Problem details =>
Nothing in the data may be omitted; output it all verbatim.

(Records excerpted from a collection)

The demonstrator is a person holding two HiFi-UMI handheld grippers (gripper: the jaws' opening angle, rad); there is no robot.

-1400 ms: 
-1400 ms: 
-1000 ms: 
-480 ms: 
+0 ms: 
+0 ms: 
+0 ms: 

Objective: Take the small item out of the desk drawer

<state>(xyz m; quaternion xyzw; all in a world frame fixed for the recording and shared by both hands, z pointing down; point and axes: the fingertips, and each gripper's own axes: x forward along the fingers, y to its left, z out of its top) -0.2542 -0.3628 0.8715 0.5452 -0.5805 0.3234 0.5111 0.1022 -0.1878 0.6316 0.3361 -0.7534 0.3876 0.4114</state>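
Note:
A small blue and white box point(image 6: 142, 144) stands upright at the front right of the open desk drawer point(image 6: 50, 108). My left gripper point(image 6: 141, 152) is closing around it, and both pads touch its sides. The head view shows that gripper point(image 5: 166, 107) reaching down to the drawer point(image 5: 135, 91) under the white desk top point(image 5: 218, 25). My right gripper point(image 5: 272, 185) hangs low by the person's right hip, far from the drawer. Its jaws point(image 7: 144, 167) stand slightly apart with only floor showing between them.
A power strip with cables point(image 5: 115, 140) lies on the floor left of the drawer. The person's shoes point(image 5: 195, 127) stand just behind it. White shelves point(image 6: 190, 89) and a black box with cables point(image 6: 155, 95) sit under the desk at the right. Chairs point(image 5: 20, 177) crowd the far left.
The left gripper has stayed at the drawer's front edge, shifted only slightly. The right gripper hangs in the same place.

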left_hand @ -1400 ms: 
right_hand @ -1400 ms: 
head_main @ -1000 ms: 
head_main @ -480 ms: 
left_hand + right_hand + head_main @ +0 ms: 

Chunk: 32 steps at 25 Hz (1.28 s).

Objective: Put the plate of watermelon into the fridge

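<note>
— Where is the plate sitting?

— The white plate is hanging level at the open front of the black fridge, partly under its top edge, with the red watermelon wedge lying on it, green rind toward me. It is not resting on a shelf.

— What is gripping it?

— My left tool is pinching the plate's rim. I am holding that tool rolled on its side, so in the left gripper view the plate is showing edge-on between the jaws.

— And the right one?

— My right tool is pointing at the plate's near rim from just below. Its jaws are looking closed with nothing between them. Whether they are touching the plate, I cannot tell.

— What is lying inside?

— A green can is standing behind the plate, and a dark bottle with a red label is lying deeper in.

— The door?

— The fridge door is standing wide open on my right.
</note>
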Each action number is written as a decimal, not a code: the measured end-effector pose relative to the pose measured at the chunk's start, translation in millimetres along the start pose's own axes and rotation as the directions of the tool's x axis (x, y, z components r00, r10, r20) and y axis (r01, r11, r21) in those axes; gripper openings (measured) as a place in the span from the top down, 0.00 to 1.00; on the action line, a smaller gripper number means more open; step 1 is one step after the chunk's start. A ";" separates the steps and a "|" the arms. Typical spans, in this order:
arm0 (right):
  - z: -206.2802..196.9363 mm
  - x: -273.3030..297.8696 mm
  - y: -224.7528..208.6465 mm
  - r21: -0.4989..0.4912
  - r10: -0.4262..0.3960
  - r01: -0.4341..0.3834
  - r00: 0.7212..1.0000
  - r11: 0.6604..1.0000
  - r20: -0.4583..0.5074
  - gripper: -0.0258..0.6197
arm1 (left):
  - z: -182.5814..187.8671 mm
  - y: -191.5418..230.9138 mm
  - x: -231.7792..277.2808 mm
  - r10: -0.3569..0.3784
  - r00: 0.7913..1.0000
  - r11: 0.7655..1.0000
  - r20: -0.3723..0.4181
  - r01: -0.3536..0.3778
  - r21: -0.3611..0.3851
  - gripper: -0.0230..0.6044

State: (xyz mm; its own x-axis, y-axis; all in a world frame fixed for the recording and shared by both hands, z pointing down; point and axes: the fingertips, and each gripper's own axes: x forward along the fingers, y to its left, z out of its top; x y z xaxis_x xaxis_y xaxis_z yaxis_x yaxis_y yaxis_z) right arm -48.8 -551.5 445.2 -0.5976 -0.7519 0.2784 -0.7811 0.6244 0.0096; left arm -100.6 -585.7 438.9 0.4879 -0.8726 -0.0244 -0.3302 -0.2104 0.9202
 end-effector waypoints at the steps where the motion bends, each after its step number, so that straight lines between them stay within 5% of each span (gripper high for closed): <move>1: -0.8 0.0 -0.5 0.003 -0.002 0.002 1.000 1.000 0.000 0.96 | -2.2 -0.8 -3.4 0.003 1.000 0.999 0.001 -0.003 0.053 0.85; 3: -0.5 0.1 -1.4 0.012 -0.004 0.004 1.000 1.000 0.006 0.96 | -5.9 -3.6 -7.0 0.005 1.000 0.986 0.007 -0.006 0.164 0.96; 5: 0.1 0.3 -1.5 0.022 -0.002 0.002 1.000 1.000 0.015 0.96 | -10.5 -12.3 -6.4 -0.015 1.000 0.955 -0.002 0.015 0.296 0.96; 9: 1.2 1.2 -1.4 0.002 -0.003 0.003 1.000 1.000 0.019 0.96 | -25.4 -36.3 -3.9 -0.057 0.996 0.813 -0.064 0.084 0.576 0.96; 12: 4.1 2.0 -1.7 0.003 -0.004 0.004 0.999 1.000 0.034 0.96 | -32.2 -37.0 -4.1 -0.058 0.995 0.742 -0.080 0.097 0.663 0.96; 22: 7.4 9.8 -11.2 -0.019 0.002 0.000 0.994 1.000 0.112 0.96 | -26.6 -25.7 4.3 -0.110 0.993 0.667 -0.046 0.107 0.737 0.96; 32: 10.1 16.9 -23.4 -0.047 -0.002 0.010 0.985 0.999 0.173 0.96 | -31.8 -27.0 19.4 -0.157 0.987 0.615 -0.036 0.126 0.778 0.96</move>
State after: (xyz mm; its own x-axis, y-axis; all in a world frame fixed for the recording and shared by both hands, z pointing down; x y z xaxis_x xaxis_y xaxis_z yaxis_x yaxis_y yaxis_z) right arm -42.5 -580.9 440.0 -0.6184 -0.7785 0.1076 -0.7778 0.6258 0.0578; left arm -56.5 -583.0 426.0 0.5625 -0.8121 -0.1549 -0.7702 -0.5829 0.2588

Completed task =>
The demonstrator is a person holding two HiFi-UMI handheld grippers (gripper: the jaws' opening angle, rad); there is no robot.

-1400 ms: 
-1400 ms: 
-1000 ms: 
-480 ms: 
+0 ms: 
+0 ms: 
+0 ms: 

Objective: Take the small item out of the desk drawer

<state>(xyz m; quaternion xyzw; all in a world frame fixed for the recording and shared by both hands, z pointing down; point and axes: the fingertips, and each gripper's own axes: x forward along the fingers, y to its left, z out of its top) -0.2542 -0.3628 0.8715 0.5452 -0.5805 0.3234 0.5111 0.1022 -0.1878 0.6316 0.3361 -0.7534 0.3876 0.4114</state>
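Note:
A small blue and white box point(image 6: 142, 144) stands upright at the front right of the open desk drawer point(image 6: 50, 108). My left gripper point(image 6: 141, 152) is closing around it, and both pads touch its sides. The head view shows that gripper point(image 5: 166, 107) reaching down to the drawer point(image 5: 135, 91) under the white desk top point(image 5: 218, 25). My right gripper point(image 5: 272, 185) hangs low by the person's right hip, far from the drawer. Its jaws point(image 7: 144, 167) stand slightly apart with only floor showing between them.
A power strip with cables point(image 5: 115, 140) lies on the floor left of the drawer. The person's shoes point(image 5: 195, 127) stand just behind it. White shelves point(image 6: 190, 89) and a black box with cables point(image 6: 155, 95) sit under the desk at the right. Chairs point(image 5: 20, 177) crowd the far left.
The left gripper has stayed at the drawer's front edge, shifted only slightly. The right gripper hangs in the same place.
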
left_hand @ -1400 ms: 
right_hand @ -1400 ms: 
head_main @ -1000 ms: 
head_main @ -480 ms: 
left_hand + right_hand + head_main @ +0 ms: 

Chunk: 32 steps at 25 Hz (1.28 s).

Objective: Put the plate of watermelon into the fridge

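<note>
— Where is the plate sitting?

— The white plate is hanging level at the open front of the black fridge, partly under its top edge, with the red watermelon wedge lying on it, green rind toward me. It is not resting on a shelf.

— What is gripping it?

— My left tool is pinching the plate's rim. I am holding that tool rolled on its side, so in the left gripper view the plate is showing edge-on between the jaws.

— And the right one?

— My right tool is pointing at the plate's near rim from just below. Its jaws are looking closed with nothing between them. Whether they are touching the plate, I cannot tell.

— What is lying inside?

— A green can is standing behind the plate, and a dark bottle with a red label is lying deeper in.

— The door?

— The fridge door is standing wide open on my right.
</note>
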Each action number is written as a decimal, not a code: the measured end-effector pose relative to the pose measured at the chunk's start, translation in millimetres along the start pose's own axes and rotation as the directions of the tool's x axis (x, y, z components r00, r10, r20) and y axis (r01, r11, r21) in those axes; gripper openings (measured) as a place in the span from the top down, 0.00 to 1.00; on the action line, a smaller gripper number means more open; step 1 is one step after the chunk's start. A ";" separates the steps and a "|" the arms. Typical spans, in this order:
arm0 (right):
  - z: -206.2802..196.9363 mm
  - x: -273.3030..297.8696 mm
  - y: -224.7528..208.6465 mm
  - r21: -0.4989..0.4912
  - r10: -0.4262..0.3960
  - r01: -0.4341..0.3834
  - r00: 0.7212..1.0000
  - r11: 0.6604..1.0000
  - r20: -0.4583..0.5074
  - gripper: -0.0258..0.6197
arm1 (left):
  - z: -182.5814..187.8671 mm
  - y: -191.5418..230.9138 mm
  - x: -231.7792..277.2808 mm
  - r10: -0.3569..0.3784
  - r00: 0.7913..1.0000
  - r11: 0.7655..1.0000
  - r20: -0.3723..0.4181
  - r01: -0.3536..0.3778
  - r21: -0.3611..0.3851
  - gripper: -0.0230..0.6044

State: (xyz mm; its own x-axis, y-axis; all in a world frame fixed for the recording and shared by both hands, z pointing down; point and axes: the fingertips, and each gripper's own axes: x forward along the fingers, y to its left, z out of its top; x y z xaxis_x xaxis_y xaxis_z yaxis_x yaxis_y yaxis_z) right arm -48.8 -551.5 445.2 -0.5976 -0.7519 0.2784 -0.7811 0.6244 0.0096; left arm -100.6 -585.7 438.9 0.4879 -0.8726 -0.0244 -0.3302 -0.2104 0.9202
 end-effector waypoints at the steps where the motion bends, each after its step number, so that straight lines between them stay within 5% of each span (gripper high for closed): <move>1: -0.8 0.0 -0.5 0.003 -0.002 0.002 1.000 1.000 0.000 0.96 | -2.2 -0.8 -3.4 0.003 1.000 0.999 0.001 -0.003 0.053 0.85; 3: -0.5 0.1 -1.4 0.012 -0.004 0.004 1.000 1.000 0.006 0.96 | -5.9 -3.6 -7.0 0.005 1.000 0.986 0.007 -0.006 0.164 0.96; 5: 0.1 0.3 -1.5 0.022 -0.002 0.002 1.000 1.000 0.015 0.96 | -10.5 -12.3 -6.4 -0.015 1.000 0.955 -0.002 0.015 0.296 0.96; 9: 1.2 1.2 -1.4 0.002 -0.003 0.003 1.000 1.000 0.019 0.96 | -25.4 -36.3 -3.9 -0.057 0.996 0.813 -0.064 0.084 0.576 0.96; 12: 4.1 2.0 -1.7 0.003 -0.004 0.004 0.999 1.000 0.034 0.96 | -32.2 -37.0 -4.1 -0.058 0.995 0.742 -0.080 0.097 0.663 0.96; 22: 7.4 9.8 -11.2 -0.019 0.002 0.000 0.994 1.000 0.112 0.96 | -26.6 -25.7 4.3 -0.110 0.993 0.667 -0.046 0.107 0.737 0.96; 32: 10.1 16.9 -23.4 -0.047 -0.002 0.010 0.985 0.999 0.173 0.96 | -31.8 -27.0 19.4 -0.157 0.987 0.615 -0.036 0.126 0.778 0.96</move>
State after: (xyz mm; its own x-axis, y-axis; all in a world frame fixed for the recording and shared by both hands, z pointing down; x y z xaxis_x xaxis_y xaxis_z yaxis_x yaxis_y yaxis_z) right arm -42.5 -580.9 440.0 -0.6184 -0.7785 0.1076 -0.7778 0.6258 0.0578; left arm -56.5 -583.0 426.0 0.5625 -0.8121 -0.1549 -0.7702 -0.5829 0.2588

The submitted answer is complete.